● Task statement:
Each entry below should be reproduced character for character.

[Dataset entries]
★ ★ ★ ★ ★ ★ ★
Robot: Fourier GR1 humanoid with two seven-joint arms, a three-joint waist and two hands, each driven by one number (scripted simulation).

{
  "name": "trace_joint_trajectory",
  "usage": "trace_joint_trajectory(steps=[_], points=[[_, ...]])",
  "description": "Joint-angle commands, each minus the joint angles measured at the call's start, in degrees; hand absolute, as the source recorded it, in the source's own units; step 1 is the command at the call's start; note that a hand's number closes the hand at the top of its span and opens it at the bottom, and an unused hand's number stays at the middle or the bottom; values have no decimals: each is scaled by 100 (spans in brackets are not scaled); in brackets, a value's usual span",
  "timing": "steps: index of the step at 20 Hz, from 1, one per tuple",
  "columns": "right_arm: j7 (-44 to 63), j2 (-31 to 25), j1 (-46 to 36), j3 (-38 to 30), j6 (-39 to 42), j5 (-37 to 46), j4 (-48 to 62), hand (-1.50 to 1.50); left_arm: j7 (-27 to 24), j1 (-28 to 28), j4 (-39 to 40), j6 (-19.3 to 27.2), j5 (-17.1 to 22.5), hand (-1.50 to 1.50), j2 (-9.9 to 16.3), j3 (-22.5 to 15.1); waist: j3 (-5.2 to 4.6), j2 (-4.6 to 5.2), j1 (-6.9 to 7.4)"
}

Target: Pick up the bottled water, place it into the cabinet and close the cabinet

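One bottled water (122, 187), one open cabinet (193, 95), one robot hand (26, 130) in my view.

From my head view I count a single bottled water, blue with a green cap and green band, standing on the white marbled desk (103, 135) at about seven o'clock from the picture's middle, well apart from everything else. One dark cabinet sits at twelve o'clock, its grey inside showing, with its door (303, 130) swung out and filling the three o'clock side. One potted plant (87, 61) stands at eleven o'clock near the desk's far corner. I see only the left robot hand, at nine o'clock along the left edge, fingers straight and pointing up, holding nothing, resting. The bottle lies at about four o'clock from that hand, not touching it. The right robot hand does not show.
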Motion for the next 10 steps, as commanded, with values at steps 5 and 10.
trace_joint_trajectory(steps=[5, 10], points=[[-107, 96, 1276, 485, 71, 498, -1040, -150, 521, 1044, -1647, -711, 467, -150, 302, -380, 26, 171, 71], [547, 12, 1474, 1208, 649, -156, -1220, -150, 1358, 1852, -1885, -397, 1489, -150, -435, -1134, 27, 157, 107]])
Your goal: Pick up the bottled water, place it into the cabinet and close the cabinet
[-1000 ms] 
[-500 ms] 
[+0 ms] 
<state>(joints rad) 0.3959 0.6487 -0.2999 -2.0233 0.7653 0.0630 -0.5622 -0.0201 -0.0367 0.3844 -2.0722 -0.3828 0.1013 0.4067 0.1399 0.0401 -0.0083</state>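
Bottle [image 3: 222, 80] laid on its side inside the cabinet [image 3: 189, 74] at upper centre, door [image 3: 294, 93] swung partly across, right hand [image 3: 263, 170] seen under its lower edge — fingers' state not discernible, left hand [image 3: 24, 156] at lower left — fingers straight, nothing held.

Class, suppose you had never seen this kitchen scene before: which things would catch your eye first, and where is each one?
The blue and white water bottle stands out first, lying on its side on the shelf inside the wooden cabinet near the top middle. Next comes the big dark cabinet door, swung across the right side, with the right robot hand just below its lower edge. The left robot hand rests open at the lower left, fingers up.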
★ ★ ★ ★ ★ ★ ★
● Solved exercise:
Robot: Fourier GR1 humanoid with two seven-joint arms, a three-joint waist and two hands, each driven by one number (scripted simulation).

{
  "name": "trace_joint_trajectory",
  "usage": "trace_joint_trajectory(steps=[_], points=[[_, ...]])",
  "description": "Joint-angle commands, each minus the joint angles measured at the call's start, in degrees; hand absolute, as the source recorded it, in the source's own units; step 1 is the command at the call's start; note that a hand's number closes the hand at the top of its span and opens it at the bottom, and an unused hand's number stays at the middle or the bottom; values have no decimals: each is scaled by 100 (spans in brackets are not scaled); in brackets, a value's usual span",
  "timing": "steps: index of the step at 20 Hz, from 1, one per tuple",
  "columns": "right_arm: j7 (-44 to 63), j2 (-31 to 25), j1 (-46 to 36), j3 (-38 to 30), j6 (-39 to 42), j5 (-37 to 46), j4 (-48 to 62), hand (-1.50 to 1.50); left_arm: j7 (-27 to 24), j1 (-28 to 28), j4 (-39 to 40), j6 (-19.3 to 27.2), j5 (-17.1 to 22.5), hand (-1.50 to 1.50), j2 (-9.9 to 16.3), j3 (-22.5 to 15.1); waist: j3 (-5.2 to 4.6), j2 (-4.6 to 5.2), j1 (-6.9 to 7.4)"
}

Target: Pick up the bottled water, place it into the cabinet and close the cabinet

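One bottled water (122, 187), one open cabinet (193, 95), one robot hand (26, 130) in my view.

From my head view I count a single bottled water, blue with a green cap and green band, standing on the white marbled desk (103, 135) at about seven o'clock from the picture's middle, well apart from everything else. One dark cabinet sits at twelve o'clock, its grey inside showing, with its door (303, 130) swung out and filling the three o'clock side. One potted plant (87, 61) stands at eleven o'clock near the desk's far corner. I see only the left robot hand, at nine o'clock along the left edge, fingers straight and pointing up, holding nothing, resting. The bottle lies at about four o'clock from that hand, not touching it. The right robot hand does not show.
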Motion for the next 10 steps, as commanded, with values at steps 5 and 10.
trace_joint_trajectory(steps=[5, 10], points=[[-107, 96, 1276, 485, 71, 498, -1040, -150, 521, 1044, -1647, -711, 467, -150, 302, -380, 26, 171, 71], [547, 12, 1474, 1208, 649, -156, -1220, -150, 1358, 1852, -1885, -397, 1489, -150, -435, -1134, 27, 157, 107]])
Your goal: Pick up the bottled water, place it into the cabinet and close the cabinet
[-1000 ms] 
[-500 ms] 
[+0 ms] 
<state>(joints rad) 0.3959 0.6487 -0.2999 -2.0233 0.7653 0.0630 -0.5622 -0.0201 -0.0367 0.3844 -2.0722 -0.3828 0.1013 0.4067 0.1399 0.0401 -0.0083</state>
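Bottle [image 3: 222, 80] laid on its side inside the cabinet [image 3: 189, 74] at upper centre, door [image 3: 294, 93] swung partly across, right hand [image 3: 263, 170] seen under its lower edge — fingers' state not discernible, left hand [image 3: 24, 156] at lower left — fingers straight, nothing held.

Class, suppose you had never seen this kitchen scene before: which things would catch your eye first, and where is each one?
The blue and white water bottle stands out first, lying on its side on the shelf inside the wooden cabinet near the top middle. Next comes the big dark cabinet door, swung across the right side, with the right robot hand just below its lower edge. The left robot hand rests open at the lower left, fingers up.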

This answer is complete.